WHAT IS BEING ASKED
Of the material below, the lines to be retyped are those from the line containing "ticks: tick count" through the line containing "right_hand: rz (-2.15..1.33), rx", inclusive; reproduce them exactly.
═══ AVAILABLE DATA ═══
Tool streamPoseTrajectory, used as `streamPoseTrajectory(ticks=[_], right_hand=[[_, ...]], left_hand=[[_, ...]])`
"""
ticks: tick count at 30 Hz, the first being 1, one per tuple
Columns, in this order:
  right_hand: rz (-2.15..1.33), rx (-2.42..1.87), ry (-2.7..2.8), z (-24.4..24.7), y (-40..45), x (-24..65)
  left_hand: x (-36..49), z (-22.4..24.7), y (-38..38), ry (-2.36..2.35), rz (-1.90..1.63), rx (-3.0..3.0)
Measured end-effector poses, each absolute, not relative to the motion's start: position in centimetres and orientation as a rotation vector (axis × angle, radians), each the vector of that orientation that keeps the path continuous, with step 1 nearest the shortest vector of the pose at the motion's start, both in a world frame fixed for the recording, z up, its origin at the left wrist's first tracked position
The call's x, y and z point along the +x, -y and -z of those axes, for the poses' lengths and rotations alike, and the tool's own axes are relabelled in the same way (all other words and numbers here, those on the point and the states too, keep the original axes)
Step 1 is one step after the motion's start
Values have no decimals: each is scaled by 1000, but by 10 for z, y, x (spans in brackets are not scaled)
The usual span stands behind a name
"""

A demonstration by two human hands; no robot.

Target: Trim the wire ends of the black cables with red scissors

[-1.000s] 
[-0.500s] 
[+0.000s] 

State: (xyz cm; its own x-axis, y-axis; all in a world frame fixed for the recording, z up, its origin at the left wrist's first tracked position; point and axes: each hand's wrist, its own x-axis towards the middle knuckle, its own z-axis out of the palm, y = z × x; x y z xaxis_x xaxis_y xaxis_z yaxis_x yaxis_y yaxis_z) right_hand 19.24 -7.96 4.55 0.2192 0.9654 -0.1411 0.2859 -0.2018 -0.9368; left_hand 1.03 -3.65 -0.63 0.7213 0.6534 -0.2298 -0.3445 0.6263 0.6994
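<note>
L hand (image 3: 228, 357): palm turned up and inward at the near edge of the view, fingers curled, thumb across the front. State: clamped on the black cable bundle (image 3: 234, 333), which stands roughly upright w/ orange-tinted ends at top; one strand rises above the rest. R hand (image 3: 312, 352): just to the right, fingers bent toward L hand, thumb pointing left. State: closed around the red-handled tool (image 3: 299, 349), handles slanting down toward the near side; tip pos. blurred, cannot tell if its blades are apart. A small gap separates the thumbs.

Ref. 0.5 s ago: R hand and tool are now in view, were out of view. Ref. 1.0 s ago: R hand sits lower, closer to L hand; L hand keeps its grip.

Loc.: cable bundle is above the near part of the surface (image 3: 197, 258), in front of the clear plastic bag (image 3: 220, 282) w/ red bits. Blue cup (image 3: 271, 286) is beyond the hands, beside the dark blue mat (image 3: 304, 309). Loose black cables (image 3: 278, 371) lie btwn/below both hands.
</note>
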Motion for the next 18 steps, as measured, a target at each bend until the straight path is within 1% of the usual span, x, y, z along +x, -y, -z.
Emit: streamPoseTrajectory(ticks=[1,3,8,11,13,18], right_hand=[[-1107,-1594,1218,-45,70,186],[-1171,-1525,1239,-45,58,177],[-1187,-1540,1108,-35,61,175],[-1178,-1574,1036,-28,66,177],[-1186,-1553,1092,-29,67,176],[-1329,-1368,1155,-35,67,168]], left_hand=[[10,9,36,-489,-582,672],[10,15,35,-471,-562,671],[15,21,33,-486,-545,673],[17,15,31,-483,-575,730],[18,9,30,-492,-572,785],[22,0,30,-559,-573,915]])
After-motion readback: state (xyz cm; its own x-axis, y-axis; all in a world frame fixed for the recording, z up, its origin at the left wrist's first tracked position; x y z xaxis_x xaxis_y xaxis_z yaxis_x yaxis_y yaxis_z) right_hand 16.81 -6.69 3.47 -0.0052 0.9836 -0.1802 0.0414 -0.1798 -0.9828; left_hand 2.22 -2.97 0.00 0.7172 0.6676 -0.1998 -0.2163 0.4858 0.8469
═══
EXERCISE RESPONSE
ticks: tick count at 30 Hz, the first being 1, one per tuple
Columns, in this order:
  right_hand: rz (-2.15..1.33), rx (-2.42..1.87), ry (-2.7..2.8), z (-24.4..24.7), y (-40..45), x (-24..65)

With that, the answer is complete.